Here, we deliberately tried to minimize the relationship between training and validation set individuals by K-means clustering to establish lower bounds for prediction accuracies. In practice, training will be performed on all genotyped animals and predictions will be implemented in young animals (creating higher genetic relationships between training and validation or implementation sets) and so even higher efficiencies for selecting on DGV are expected. However, parent average information (and/or the animal’s own records) could be blended with DGV information for selecting young animals, for example using a selection index approach . Saatchi et al.  combined the DGV and adjusted parent average information in a selection index for 16 traits in Angus beef cattle and showed that the accuracies of blended information are equal or a little higher than the accuracies of the most informative source of information (either DGV or parent average).

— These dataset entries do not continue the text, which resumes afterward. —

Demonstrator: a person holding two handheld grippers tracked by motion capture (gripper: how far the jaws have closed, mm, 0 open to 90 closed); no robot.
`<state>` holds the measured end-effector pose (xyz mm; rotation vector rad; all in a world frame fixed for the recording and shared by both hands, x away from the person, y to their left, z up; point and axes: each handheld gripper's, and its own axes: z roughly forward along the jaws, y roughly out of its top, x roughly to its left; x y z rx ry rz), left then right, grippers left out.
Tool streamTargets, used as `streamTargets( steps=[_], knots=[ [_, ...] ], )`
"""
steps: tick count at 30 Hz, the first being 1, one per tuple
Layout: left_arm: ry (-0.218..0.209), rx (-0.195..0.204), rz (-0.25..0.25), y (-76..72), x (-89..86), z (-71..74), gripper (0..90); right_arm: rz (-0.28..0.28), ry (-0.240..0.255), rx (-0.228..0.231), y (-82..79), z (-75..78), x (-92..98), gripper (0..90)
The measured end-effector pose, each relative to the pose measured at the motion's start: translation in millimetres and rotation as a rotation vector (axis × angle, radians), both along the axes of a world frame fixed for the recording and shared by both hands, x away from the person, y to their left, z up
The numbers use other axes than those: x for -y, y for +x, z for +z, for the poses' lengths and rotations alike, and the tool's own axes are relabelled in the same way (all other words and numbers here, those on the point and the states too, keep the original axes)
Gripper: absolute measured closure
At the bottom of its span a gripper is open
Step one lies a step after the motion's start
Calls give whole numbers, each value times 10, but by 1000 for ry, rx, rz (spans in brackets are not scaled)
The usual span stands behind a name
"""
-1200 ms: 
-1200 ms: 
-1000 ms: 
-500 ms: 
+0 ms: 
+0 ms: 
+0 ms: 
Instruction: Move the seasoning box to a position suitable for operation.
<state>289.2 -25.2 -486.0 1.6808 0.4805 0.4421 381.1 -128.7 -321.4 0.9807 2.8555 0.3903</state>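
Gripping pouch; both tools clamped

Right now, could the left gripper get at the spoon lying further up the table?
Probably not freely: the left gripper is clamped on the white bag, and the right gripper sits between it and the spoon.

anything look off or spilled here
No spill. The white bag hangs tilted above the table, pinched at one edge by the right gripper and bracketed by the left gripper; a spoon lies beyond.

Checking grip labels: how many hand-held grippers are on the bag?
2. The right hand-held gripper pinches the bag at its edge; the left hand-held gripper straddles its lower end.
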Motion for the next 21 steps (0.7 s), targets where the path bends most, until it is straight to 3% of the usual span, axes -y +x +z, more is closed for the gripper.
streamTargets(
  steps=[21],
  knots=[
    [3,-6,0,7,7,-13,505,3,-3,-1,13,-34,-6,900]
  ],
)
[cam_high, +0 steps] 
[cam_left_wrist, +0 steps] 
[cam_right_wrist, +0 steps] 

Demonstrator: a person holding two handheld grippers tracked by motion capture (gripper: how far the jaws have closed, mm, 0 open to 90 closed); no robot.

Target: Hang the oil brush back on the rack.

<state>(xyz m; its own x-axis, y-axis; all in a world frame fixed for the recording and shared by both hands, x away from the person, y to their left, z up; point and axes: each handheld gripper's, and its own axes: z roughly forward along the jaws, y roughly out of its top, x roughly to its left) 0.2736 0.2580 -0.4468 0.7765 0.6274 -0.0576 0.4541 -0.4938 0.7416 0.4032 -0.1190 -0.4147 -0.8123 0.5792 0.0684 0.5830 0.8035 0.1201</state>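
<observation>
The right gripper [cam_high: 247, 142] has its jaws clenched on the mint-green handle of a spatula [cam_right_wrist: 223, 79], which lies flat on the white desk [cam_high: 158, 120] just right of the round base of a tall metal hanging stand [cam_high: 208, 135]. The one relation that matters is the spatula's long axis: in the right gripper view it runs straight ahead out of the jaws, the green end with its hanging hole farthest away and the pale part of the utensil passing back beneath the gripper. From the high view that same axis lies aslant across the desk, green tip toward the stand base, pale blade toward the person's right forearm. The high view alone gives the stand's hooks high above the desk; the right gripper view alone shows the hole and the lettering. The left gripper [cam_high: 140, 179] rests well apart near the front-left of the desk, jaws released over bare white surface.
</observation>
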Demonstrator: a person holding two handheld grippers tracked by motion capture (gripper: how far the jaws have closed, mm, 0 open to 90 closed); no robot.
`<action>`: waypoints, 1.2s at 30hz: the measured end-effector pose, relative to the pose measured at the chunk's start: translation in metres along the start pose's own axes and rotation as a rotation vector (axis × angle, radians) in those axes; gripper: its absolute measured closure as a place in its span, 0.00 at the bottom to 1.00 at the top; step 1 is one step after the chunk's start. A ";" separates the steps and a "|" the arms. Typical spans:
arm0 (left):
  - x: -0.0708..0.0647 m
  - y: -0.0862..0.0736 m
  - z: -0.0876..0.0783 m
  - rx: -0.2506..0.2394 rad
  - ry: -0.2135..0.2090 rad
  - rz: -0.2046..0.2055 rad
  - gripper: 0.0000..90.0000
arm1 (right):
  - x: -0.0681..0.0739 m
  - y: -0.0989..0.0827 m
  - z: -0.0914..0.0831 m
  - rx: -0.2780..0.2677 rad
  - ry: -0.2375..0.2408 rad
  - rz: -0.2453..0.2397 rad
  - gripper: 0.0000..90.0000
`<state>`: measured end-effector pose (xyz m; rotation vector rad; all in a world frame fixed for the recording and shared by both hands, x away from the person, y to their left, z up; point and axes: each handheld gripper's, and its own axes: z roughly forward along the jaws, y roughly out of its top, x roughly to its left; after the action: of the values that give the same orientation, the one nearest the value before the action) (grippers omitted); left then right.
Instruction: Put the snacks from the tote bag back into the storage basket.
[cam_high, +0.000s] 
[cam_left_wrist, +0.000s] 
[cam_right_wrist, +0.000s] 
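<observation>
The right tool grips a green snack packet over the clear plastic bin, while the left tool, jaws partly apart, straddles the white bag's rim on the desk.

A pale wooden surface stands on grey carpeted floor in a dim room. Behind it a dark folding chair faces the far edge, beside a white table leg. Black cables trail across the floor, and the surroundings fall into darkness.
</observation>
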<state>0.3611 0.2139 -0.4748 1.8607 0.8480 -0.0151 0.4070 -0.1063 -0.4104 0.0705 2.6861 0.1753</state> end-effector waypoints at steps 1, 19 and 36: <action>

Progeny testing is a strategy that is commonly used to increase the accuracy of the predicted genetic merit of selection candidates but it increases generation intervals from 2.5 years when using DGV to about 5.5 years . Furthermore, progeny testing increases the cost of breeding operations and in cattle is practically limited only to males, which potentially can have many progeny, while DGV can be obtained for females with the same accuracies as for males. The availability of DGV creates new opportunities for both commercial Limousin and Simmental producers to identify superior animals in their herds. To date, this opportunity has been limited to seed stock animals enrolled in performance-recording programs. The beef industry will continue to need to record phenotypes to retrain genomic predictions for which accuracies will otherwise erode in successive generations [20, 29].